Cybersecurity Expert & Researcher

Stepping into Gartner marked a natural evolution of two decades spent at the sharp end of security architecture. In this role I translate complex, fast-moving cloud and security challenges into clear, vendor-neutral guidance for some of the world's most sophisticated organizations — Fortune 500 enterprises, government agencies, and global private-sector firms. I work directly with CISOs and security architects to resolve critical technical challenges, inform architecture decisions, and evaluate vendor strategy. Crucially, my advisory goes beyond frameworks and slides — I draw on direct implementation experience across multi-cloud environments to give clients guidance that is both strategically sound and operationally realistic. I also research and publish on security architecture topics and speak at Gartner Security & Risk Summit events, bringing practitioner-level rigour to executive audiences.

At Intact, Canada's largest property and casualty insurer, I led a national team of ten cloud security subject matter experts across AWS, Azure, GCP, and OCI environments. Beyond strategy, this role was deeply implementation-focused: I oversaw the hands-on deployment and operationalization of cloud-native security technologies including CNAPP, CWPP, CSPM, AISPM, CASB, and WAF across a live multi-cloud estate. I managed vendor relationships with Wiz, Palo Alto Prisma Cloud, CrowdStrike, and Checkpoint — running rigorous PoC exercises to validate capabilities before full-scale rollout. I also led the implementation of cloud security standards based on CIS Benchmarks and MITRE ATT&CK, and explored AI security governance frameworks using NIST AI RMF and MITRE ATLAS.

Teaching is where I give back to the discipline that shaped me. I design and deliver a French-language network security certificate course that takes students from networking fundamentals through to modern security operations. Every semester I refresh the content to reflect where the threat landscape actually is — not where textbooks say it was — and build practical lab exercises that force students to think like defenders.

Joining National Bank as Information Security Officer meant inheriting both a talented team and a mandate to raise the security bar across one of Canada's largest financial institutions. I led senior cybersecurity advisors through risk assessments, security control evaluations, and threat modeling exercises — all while serving as the security conscience for new system and technology deployments. The role demanded equal parts technical depth and business fluency: negotiating security requirements with delivery teams, guiding third-party vendor assessments for critical implementations like SAP and Splunk, and ensuring penetration test findings translated into remediated vulnerabilities rather than aging reports on a shelf.

Embedded within the bank's cybercrime division, I conducted risk assessments across more than twenty projects involving fraud detection and anti-money laundering platforms, using NIST, CIS, and ISO frameworks to surface what truly mattered. I built threat models — Attack Trees, STRIDE — that sharpened penetration testing and gave architects concrete, actionable guidance. Overseeing the migration of several applications from on-premise to AWS using the CSA Cloud Control Matrix, I learned firsthand how the shared responsibility model plays out under real operational pressure.

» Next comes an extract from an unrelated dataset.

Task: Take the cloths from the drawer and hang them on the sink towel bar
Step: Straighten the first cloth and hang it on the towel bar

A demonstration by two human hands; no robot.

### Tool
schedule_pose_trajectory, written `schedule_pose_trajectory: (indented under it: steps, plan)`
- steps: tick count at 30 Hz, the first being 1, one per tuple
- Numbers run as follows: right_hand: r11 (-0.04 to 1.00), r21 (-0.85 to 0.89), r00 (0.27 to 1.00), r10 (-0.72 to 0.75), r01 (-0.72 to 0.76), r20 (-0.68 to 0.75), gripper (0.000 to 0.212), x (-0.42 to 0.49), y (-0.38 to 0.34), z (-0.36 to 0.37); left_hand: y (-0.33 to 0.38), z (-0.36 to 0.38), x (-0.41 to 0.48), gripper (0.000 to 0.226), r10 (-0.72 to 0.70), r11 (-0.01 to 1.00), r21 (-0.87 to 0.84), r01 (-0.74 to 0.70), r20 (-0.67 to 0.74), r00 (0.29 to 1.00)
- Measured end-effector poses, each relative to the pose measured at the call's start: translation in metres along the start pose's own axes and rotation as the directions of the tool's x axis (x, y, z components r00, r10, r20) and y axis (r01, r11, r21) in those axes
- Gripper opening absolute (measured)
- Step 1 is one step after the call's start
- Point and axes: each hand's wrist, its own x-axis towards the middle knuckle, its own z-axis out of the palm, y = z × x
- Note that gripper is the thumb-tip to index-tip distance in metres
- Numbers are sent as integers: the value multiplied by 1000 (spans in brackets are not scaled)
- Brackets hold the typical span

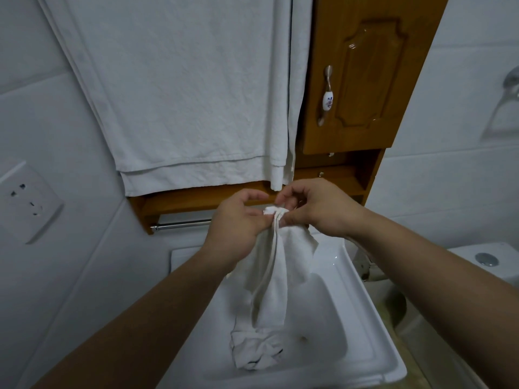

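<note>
Over the sink's point(362, 318) near edge, a white cloth's point(278, 276) bunched lower end lies in the basin. Higher up, left hand point(238, 228) and right hand point(317, 209) pinch its top, fingers point(250, 195) curled round it. Past the far edge runs the bar point(179, 224), with towels point(182, 94) hanging above it.

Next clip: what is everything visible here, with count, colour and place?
cloth: one, white, hanging from both hands into the sink
towels: apparently two, white, hung on the wall above
towel bar: one, chrome, under the wooden shelf
cabinet: one, brown wood, upper right, door closed
sink: one, white, below the hands
wall socket: one, white, left wall
toilet: one, white, right edge
left hand: grips the cloth's top
right hand: pinches the cloth's top
</note>
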Motion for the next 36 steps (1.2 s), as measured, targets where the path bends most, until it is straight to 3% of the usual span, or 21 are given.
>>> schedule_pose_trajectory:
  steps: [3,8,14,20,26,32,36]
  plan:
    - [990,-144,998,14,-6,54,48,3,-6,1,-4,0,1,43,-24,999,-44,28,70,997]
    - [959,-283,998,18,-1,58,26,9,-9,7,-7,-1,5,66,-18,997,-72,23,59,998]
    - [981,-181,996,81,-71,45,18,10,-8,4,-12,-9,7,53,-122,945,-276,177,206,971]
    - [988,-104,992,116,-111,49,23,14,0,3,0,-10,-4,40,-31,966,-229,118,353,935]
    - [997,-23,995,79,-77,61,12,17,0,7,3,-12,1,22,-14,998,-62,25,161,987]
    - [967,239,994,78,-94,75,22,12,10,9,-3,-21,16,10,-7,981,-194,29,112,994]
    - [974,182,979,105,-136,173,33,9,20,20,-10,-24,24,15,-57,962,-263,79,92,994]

A focused engagement at the helm of Heineken's regional IT operations in Lebanon. I shaped the regional IT strategy, managed a team of four specialists, and stabilized IT services across all business units. A cloud migration initiative reduced on-premise infrastructure costs meaningfully while improving service resilience — a lesson in how cloud adoption delivers tangible business value even in resource-constrained environments.

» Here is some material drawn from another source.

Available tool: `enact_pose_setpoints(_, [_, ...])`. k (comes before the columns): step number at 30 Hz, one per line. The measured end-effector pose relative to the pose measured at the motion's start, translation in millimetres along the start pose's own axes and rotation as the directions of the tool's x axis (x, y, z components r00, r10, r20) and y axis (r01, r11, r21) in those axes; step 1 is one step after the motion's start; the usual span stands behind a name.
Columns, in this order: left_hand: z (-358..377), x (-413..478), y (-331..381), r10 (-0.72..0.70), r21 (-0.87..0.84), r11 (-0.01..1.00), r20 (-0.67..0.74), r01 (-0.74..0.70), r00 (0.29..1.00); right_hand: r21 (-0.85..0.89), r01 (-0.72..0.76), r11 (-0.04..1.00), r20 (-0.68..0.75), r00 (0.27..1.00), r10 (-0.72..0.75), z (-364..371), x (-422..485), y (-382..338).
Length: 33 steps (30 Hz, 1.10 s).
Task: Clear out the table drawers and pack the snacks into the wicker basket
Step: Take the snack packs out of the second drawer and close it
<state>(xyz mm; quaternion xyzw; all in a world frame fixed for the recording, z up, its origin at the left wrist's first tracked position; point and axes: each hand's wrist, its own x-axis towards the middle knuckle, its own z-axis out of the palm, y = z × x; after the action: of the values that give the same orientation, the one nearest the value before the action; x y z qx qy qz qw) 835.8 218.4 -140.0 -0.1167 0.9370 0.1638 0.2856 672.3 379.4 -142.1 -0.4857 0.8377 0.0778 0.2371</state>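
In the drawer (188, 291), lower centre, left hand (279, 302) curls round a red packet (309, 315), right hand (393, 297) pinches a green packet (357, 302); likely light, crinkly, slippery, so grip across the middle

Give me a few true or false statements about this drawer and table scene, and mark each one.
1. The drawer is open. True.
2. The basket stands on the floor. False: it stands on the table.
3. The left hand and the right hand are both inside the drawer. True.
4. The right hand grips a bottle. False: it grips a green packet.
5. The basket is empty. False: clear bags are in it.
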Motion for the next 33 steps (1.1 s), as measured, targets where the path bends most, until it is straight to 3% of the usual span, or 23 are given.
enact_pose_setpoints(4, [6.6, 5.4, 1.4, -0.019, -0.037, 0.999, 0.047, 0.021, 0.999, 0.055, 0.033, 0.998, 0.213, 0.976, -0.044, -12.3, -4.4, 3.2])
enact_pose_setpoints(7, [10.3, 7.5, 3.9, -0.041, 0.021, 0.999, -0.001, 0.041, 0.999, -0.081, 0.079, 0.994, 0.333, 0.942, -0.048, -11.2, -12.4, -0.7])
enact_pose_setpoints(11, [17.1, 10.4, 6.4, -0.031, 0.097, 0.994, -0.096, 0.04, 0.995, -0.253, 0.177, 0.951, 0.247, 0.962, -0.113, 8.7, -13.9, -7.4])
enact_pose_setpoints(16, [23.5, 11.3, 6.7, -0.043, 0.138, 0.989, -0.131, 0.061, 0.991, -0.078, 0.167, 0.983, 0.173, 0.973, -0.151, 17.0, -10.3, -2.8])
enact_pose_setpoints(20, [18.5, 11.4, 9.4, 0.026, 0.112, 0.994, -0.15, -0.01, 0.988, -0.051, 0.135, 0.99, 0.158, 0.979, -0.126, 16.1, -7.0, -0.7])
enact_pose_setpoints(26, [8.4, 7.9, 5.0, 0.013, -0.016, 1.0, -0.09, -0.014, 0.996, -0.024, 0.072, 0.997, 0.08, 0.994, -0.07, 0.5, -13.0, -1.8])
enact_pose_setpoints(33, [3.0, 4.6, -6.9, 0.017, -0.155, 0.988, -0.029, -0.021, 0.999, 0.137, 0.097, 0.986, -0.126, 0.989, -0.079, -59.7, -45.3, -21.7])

Consulting stretched my career in a new direction, placing me inside complex, high-stakes technology transformations across Europe and the Middle East. My flagship engagement was advising SKEMA Business School — across its Paris, Lille, and Nice campuses — on a USD 10 million Oracle PeopleSoft Campus 9.2 implementation in partnership with Oracle France. Alongside this, I contributed to Chalhoub Group's digital transformation strategy in Dubai, formalizing the business model for a new retail concept.

Brought in to modernize the infrastructure of this internationally known luxury chocolatier, I led a thorough business impact analysis mapping every critical asset, process, and single point of failure across a multi-region operation spanning the Middle East and Europe. The output shaped a new hyperconverged infrastructure architecture with a clear migration path for legacy applications to the cloud.

Five years as IT Director were formative in every sense. I designed and built the university's data center from the ground up, led a USD 2 million PeopleSoft Campus implementation, and restructured the entire IT department — hiring sixteen people who went on to serve three campuses and five thousand staff. A result I'm particularly proud of: cutting the online student registration period in half by automating payment processes and integrating the student information system with payment platforms.

At Gulf Finance & Investment Company I tackled two defining infrastructure challenges: modernizing the core banking system — enabling faster client transactions and real-time market quotes that directly impacted trading operations — and designing a disaster recovery site that was eventually activated during real emergencies and kept the business running when it mattered most.

My first professional role, where I learned that good infrastructure work is mostly invisible — and that when it becomes visible, something has gone wrong. I managed network infrastructure, provided technical support across the organization, and executed migrations of critical systems including Active Directory, Exchange Server, and file services. A foundational chapter that instilled habits of precision and operational care.